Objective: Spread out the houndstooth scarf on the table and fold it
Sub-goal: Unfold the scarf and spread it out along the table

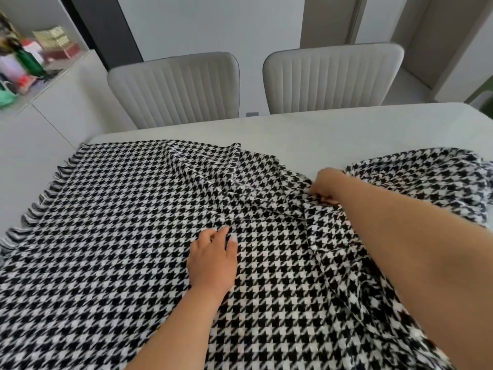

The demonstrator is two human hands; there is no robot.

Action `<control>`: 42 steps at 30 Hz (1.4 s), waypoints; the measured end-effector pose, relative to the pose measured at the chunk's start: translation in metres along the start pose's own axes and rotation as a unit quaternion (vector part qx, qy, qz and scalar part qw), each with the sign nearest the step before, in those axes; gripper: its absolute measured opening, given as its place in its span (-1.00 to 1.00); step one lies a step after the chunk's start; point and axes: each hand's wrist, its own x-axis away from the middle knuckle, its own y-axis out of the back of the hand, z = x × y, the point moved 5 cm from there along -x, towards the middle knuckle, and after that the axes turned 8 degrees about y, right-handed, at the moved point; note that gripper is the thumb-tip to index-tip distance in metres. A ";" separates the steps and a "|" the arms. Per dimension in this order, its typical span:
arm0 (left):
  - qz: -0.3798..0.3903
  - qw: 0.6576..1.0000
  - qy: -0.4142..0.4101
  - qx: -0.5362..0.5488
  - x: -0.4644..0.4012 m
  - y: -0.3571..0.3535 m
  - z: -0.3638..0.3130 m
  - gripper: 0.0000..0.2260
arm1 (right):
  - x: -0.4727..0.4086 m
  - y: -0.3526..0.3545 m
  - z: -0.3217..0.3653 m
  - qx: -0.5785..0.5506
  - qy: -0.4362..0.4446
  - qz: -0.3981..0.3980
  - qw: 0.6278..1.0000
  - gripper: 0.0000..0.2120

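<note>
Black-and-white houndstooth woven scarf [120, 236] spread across the pale grey desk [346, 129], covering most of the near side. Long axis running left to right: fringed short end [40, 201] pointing left at the desk's left edge, the other end bunched in a loose heap at far right [426, 180]. Left half lying mostly flat; diagonal creases fanning from the middle toward the far edge. Near edge out of view below the frame.

Left hand [213, 257] laid palm-down on the flat cloth near the middle, fingers straight and close together, pressing the fabric, grasping nothing. Right hand [326, 184] farther back and to the right, fingers curled into a gathered ridge of the scarf, pinching the cloth where the folds converge; right forearm crossing over the draped right portion.

Behind the desk, two light grey upholstered chairs with vertical ribbed backs, the left chair [176, 86] and the right chair [333, 76], side by side against the far edge. At far left, a white sideboard [53, 102] carrying blurred bottles and boxes [26, 60], too smeared to identify.
</note>
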 end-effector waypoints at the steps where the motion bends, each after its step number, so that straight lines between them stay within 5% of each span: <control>1: -0.001 1.000 0.001 0.001 -0.001 0.000 0.000 -0.57 | 0.000 0.010 -0.001 0.007 0.000 -0.021 1.000 -0.70; 3: 0.000 1.000 0.002 0.016 0.000 0.000 -0.002 -0.57 | -0.006 0.048 -0.007 -0.079 0.024 -0.168 0.982 -0.73; 5: 0.002 0.999 -0.007 0.038 -0.001 0.001 -0.004 -0.56 | -0.008 0.081 -0.019 -0.185 0.035 -0.300 0.935 -0.49; 7: 0.006 0.998 -0.017 0.053 -0.001 0.001 -0.007 -0.56 | -0.011 0.089 -0.025 -0.176 0.022 -0.302 0.937 -0.29; 10: -0.007 0.998 -0.045 0.049 0.004 0.003 -0.010 -0.56 | 0.006 0.066 -0.014 -0.054 0.075 -0.320 0.943 -0.29; 14: -0.010 0.999 -0.047 -0.013 0.017 0.002 -0.005 -0.54 | 0.055 -0.032 0.007 0.060 0.241 -0.169 0.954 -0.37; 17: 0.050 0.994 -0.046 -0.090 0.019 -0.006 0.007 -0.46 | 0.049 -0.058 -0.035 0.193 0.165 -0.050 0.966 -0.29; 20: 0.072 0.994 -0.043 -0.076 0.021 0.000 0.011 -0.46 | 0.049 -0.032 -0.057 0.174 0.071 -0.038 0.981 -0.26; 24: 0.020 0.993 -0.070 -0.091 0.048 0.011 -0.002 -0.51 | 0.106 -0.052 -0.010 0.205 0.218 -0.133 0.945 -0.28; 30: 0.003 0.986 -0.133 -0.103 0.107 -0.002 -0.013 -0.55 | 0.190 -0.127 -0.031 0.263 0.305 -0.085 0.911 -0.34; 35: 0.077 0.989 -0.017 -0.123 0.135 -0.012 0.003 -0.50 | 0.217 -0.134 -0.078 0.254 0.233 -0.050 0.937 -0.33; 42: 0.048 0.998 -0.025 -0.010 0.176 0.022 -0.029 -0.67 | 0.256 -0.091 -0.077 0.092 0.247 -0.107 0.959 -0.45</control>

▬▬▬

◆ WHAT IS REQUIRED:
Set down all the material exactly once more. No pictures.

◆ WRITTEN ANSWER:
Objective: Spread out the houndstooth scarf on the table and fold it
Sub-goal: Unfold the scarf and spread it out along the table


The demonstrator is two human hands; there is no robot.

Action `<control>`: 42 steps at 30 Hz (1.4 s), waypoints; the measured end-effector pose, relative to the pose measured at the chunk's start: translation in metres along the start pose's own axes and rotation as a unit quaternion (vector part qx, qy, qz and scalar part qw), each with the sign nearest the step before, in those axes; gripper: its absolute measured opening, given as its place in its span (-1.00 to 1.00); step one lies a step after the chunk's start; point and axes: each hand's wrist, its own x-axis away from the middle knuckle, its own y-axis out of the back of the hand, z = x × y, the point moved 5 cm from there along -x, towards the middle knuckle, and after that the axes turned 8 degrees about y, right-handed, at the moved point; note that gripper is the thumb-tip to index-tip distance in metres. A ";" separates the steps and a "|" the arms. Per dimension in this order, its typical span:
arm0 (left):
  - qz: -0.3798..0.3903
  - qw: 0.6576..1.0000
  - qy: -0.4142..0.4101
  - qx: -0.5362..0.5488
  - x: -0.4644..0.4012 m
  - y: -0.3571..0.3535 m
  - z: -0.3638..0.3130 m
  - gripper: 0.0000..0.2260
arm1 (right):
  - x: -0.4727..0.4086 m
  - y: -0.3526..0.3545 m
  - z: -0.3217..0.3653 m
  - qx: -0.5785..0.5506
  - qy: -0.4362..0.4446
  - qz: -0.3981..0.3980
  - qw: 0.6278..1.0000
  - gripper: 0.0000..0.2120

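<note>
Black-and-white houndstooth woven scarf [120, 236] spread across the pale grey desk [346, 129], covering most of the near side. Long axis running left to right: fringed short end [40, 201] pointing left at the desk's left edge, the other end bunched in a loose heap at far right [426, 180]. Left half lying mostly flat; diagonal creases fanning from the middle toward the far edge. Near edge out of view below the frame.

Left hand [213, 257] laid palm-down on the flat cloth near the middle, fingers straight and close together, pressing the fabric, grasping nothing. Right hand [326, 184] farther back and to the right, fingers curled into a gathered ridge of the scarf, pinching the cloth where the folds converge; right forearm crossing over the draped right portion.

Behind the desk, two light grey upholstered chairs with vertical ribbed backs, the left chair [176, 86] and the right chair [333, 76], side by side against the far edge. At far left, a white sideboard [53, 102] carrying blurred bottles and boxes [26, 60], too smeared to identify.
</note>
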 end-effector waypoints at the steps where the motion bends, each after its step number, so that straight lines between them stay within 5% of each span: <control>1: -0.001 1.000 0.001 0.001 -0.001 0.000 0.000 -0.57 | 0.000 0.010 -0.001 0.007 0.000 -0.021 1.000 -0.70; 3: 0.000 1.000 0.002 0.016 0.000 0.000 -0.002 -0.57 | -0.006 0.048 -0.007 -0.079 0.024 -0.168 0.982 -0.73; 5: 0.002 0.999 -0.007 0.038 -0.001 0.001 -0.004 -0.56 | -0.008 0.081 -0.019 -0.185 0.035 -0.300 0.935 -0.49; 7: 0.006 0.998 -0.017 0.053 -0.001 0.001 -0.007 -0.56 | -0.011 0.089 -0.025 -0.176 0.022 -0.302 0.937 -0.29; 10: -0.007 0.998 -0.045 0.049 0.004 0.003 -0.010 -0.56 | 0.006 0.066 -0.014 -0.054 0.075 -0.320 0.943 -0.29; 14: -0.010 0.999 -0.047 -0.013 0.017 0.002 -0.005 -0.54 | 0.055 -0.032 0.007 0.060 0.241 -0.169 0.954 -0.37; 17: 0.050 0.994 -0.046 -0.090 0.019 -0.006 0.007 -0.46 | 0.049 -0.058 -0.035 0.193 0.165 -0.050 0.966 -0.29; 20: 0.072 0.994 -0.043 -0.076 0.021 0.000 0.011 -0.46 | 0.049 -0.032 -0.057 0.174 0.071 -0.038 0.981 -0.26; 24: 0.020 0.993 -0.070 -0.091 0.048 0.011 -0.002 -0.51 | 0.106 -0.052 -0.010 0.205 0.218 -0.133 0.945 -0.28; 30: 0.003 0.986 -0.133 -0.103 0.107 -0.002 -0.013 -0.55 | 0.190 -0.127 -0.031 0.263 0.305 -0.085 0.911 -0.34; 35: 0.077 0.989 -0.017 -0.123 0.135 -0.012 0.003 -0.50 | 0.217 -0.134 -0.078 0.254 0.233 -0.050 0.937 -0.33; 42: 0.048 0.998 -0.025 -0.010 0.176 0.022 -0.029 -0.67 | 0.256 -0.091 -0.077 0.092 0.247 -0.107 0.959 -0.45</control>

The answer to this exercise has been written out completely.